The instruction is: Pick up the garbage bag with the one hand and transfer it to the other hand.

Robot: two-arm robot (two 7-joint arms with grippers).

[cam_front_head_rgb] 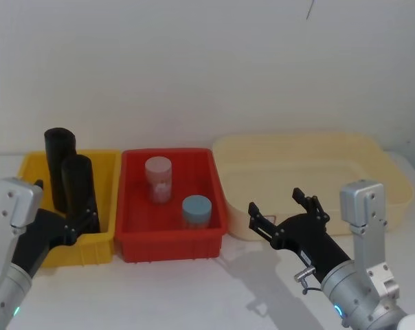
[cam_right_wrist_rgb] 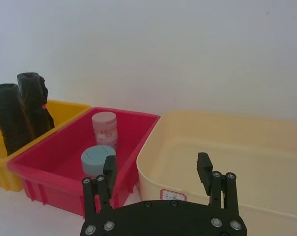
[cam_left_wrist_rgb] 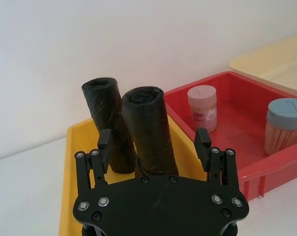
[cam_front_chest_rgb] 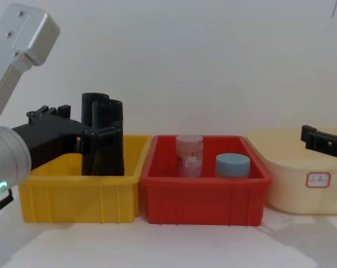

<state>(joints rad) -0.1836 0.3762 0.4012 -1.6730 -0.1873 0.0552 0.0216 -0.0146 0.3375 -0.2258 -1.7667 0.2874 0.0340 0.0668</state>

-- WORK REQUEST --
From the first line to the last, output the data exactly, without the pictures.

-- WRITTEN ANSWER --
The instruction is: Pick up the garbage bag with the one hand and transfer it to the other hand.

Robot: two-arm robot (two 7-joint arms with grippers).

[cam_front_head_rgb] 
[cam_right_wrist_rgb] 
[cam_left_wrist_rgb] 
[cam_front_chest_rgb] 

<state>(joints rad) -0.1836 0.3762 0.4012 -1.6730 -0.1873 0.0552 0.0216 -0.0146 0.3375 -0.2258 -1.7667 0.2874 0.0340 0.0668</state>

The exercise has been finished.